A South Carolina woman lost her hand in a freak hair drying accident, and the tragic injury forced her to leave her valued career as a dog caretaker.
According to reports, Mary Wilson was blow-drying her hair before going to bed at her James Island home on February 7 when she passed out while the hair dryer was still running on high power. 15 News.
She was lying on the floor for about 20 minutes when her partner found her on top of the hair dryer.
“She’s telling me, ‘Your hands, your hands,'” Wilson explained.
“I look at my hand. It doesn’t even register that it’s part of me. It also looks unrecognizable.”
She was rushed to hospital where doctors were forced to amputate her hand and wrist due to severe nerve damage caused by the heat from the hair dryer.
Ms Wilson believed the impact from the instrument knocked her out.
She claimed that the blow dryer didn’t have an auto-shutoff feature like other hot hair tools, and even if it had an auto-shutoff feature, she might still be holding her hand.
“As is common with curling irons and curling irons, it has a ceramic plate that turns off when it reaches a certain temperature,” she says.
“If I had done that, my injury might not have been as bad.”

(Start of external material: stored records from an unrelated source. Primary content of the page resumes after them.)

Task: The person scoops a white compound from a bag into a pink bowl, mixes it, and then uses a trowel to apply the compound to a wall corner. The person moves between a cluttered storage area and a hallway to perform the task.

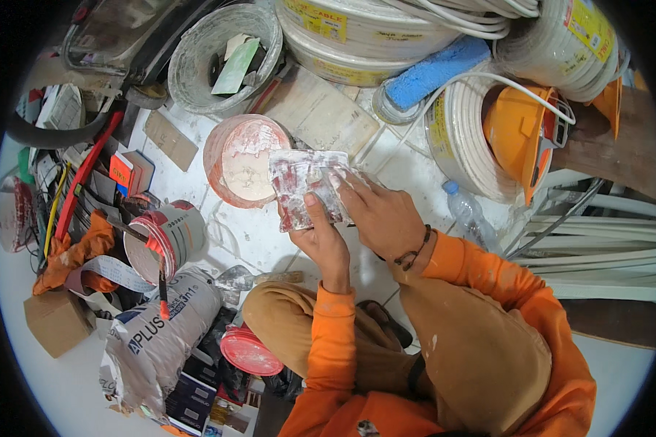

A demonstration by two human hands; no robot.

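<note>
My left hand grips a flat, roughly square piece, dark red and smeared with white paste. Its thumb lies on the face, and the other fingers are mostly hidden behind. At the right side of the same piece, my right hand has whitened fingertips on it; its thumb is out of sight. Just beyond my left hand stands a round, pinkish-red tub with thick white paste inside. The piece overlaps the tub's right rim in this view.
A grey bucket with scraps stands behind the tub, near big white cable coils. On the right are a blue roller, an orange helmet and a plastic bottle. A paint pail and white sack sit left.
</note>
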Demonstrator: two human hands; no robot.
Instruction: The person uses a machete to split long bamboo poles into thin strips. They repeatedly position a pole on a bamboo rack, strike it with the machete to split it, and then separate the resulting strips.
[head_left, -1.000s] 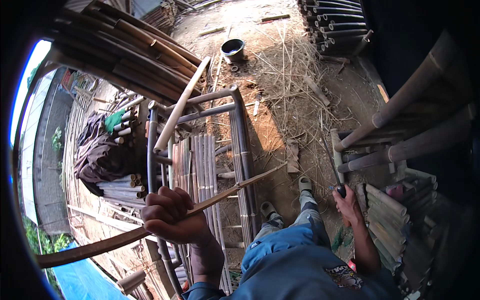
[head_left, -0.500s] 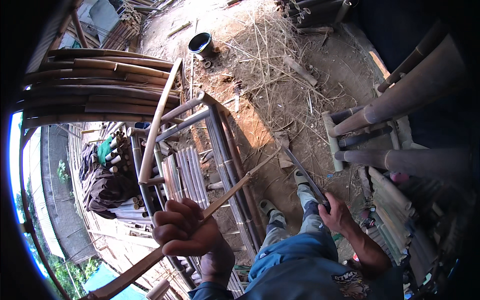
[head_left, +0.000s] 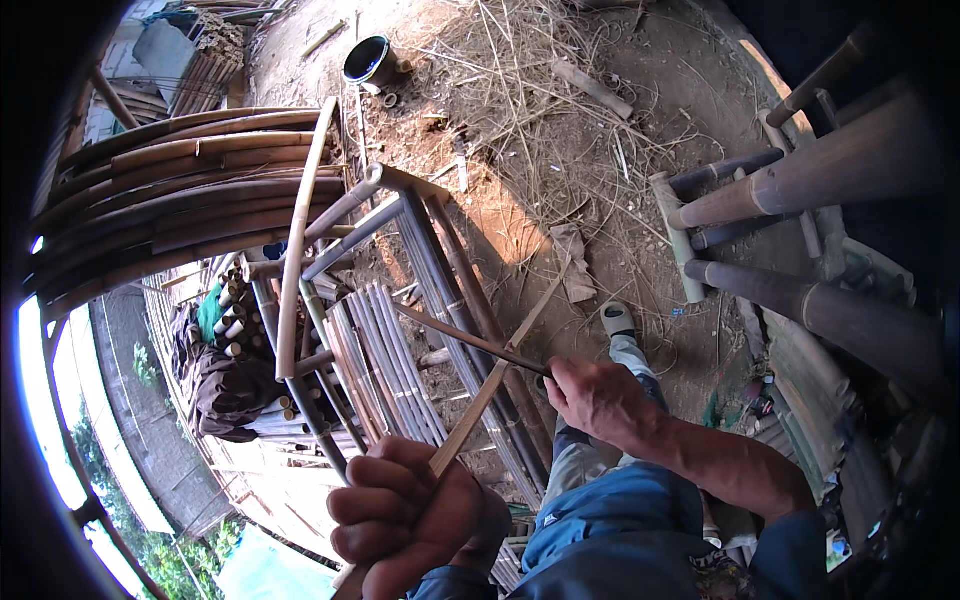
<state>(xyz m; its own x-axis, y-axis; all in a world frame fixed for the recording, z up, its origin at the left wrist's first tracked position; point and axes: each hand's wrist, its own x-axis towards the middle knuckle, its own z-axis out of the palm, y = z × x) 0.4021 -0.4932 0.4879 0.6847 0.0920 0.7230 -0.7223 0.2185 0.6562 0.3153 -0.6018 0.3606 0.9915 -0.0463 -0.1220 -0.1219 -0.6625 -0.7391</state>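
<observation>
A long flat bamboo strip (head_left: 470, 424) runs slantwise from the lower left up to the ground ahead. My left hand (head_left: 405, 510) is wrapped round its near part in a fist. Further along, my right hand (head_left: 605, 402) grips a long, narrow-bladed knife (head_left: 455, 330) by its handle, which the fingers mostly hide. The blade points left and crosses the strip; whether it touches the strip I cannot tell. By the strip's far end lies a flat brownish piece (head_left: 572, 262) on the dirt. Just beyond my left hand stands a bamboo frame (head_left: 425, 255) with slats.
Stacked bamboo poles (head_left: 200, 190) fill the left, with one bamboo length (head_left: 305, 240) leaning against the frame. A black bucket (head_left: 368, 62) and scattered bamboo shavings (head_left: 510, 90) lie ahead. Thick bamboo posts (head_left: 800, 190) stand at the right. A dark cloth (head_left: 225, 390) covers poles at left.
My right hand has moved left and up, swinging the knife from beside the strip to across it. My left hand, still holding the strip, sits slightly lower in view. The view has shifted a little.
</observation>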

Before his life-changing injury, Wilson worked as a dog groomer, but now that he only has one hand he has been forced to give up that career and is unsure whether he will ever be able to work with man’s best friend again.

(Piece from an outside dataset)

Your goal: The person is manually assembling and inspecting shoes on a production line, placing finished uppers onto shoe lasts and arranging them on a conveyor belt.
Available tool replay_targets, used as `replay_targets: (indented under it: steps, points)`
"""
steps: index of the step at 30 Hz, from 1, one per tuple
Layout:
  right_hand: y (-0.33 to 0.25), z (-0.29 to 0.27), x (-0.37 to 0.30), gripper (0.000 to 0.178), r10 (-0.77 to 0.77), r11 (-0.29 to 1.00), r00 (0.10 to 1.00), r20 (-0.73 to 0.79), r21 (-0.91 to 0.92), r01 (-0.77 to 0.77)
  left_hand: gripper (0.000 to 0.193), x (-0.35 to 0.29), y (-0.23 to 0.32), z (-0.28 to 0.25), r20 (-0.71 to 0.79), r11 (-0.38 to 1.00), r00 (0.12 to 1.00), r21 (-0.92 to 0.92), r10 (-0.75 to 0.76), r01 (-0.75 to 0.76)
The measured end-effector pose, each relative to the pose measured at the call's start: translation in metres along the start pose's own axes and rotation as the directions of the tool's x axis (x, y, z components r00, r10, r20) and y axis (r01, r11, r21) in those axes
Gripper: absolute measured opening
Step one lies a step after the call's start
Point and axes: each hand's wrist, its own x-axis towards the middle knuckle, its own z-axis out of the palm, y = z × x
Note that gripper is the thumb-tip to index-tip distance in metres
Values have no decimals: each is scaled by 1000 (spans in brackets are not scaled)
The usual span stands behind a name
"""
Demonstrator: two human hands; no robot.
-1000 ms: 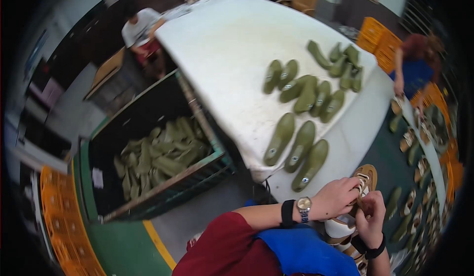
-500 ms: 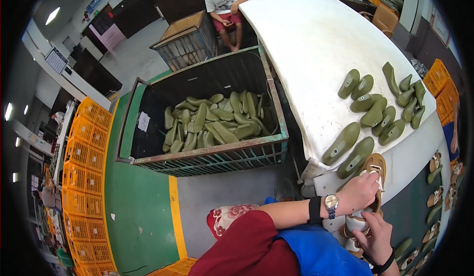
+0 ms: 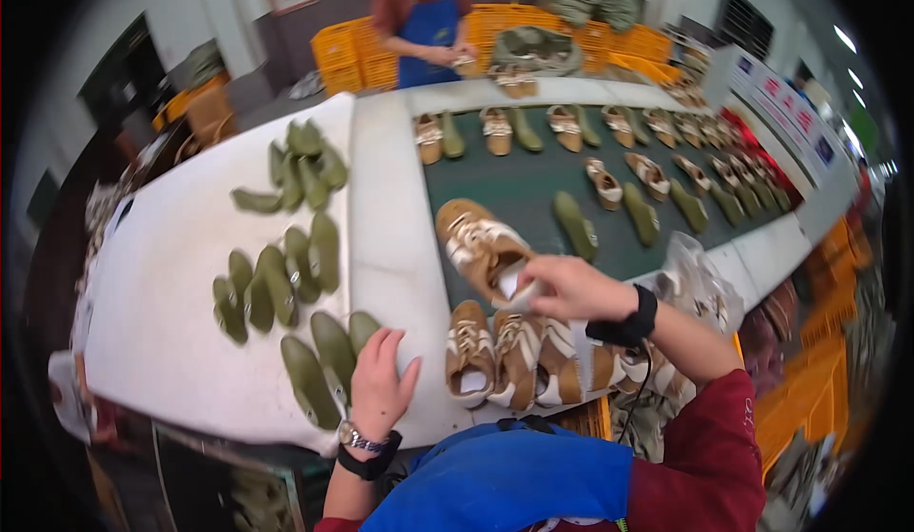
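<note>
A tan and white lace-up shoe hangs toe-up over the edge of the green belt, held at its heel by my right hand. My left hand, with a watch at the wrist, is empty, its fingers stretched out. It is beside a green shoe last, part of which it hides; I cannot tell if they touch. Two more green lasts lie just left of that hand. Below the held shoe stands a row of several similar shoes along the near table edge.
More green lasts lie grouped on the white tabletop. Shoes and lasts stand in rows on the green belt. Across it, a person in a blue apron handles a shoe near orange crates. A clear plastic bag sits at right.
My view has swung to the right, toward the belt. Both hands were on a shoe before; now my right hand holds one up alone, and my left is off it near the lasts.
</note>
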Motion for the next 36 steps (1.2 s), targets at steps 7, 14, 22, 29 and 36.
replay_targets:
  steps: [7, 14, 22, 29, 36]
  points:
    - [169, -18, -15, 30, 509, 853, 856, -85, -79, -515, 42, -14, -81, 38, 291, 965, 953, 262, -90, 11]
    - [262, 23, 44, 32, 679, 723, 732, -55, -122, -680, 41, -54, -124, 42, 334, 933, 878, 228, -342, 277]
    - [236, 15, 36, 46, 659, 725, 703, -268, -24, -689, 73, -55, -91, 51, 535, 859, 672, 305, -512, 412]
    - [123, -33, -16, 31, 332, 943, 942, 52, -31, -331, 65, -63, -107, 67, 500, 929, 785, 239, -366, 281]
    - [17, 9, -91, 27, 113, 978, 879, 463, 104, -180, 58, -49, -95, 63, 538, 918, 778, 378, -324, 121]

“I realized in a really objective way that all the other issues that I was dealing with in my life six months ago are not that important to what I have to go through now and the challenges I have to deal with. “I can now see ‘into the future,'” she said. W.S.F.A..
Despite her injury, she is trying to stay positive and is looking forward to getting a prosthetic arm.
“I’m going to continue to live my life to the fullest. It’s just a hand. What is this, 10% of my body? Losing my hand might be something that changes me. But that doesn’t mean it defines me in every way,” Wilson told the magazine.
Ms Wilson has been moved by the support she has received, calling it “incredible”.
“It’s support I never knew I was getting and it definitely meant a lot,” she told 15 News.
Wilson revealed that local restaurant Bohemian Bull will be donating a portion of the proceeds from an upcoming cornhole tournament to support her recovery efforts.